Required action ::
From the line containing "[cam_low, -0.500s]" down to the last line of the material below, copy each line exactly and leave out the rest.
===== Source material =====
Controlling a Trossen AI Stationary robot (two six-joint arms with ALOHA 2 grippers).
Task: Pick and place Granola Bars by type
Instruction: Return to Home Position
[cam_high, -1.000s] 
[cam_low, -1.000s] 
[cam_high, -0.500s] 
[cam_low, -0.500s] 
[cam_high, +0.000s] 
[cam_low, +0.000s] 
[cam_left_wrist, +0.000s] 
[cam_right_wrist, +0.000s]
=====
Answer for this exercise ::
[cam_low, -0.500s] 
[cam_high, +0.000s] 
[cam_low, +0.000s] 
[cam_left_wrist, +0.000s] 
[cam_right_wrist, +0.000s]

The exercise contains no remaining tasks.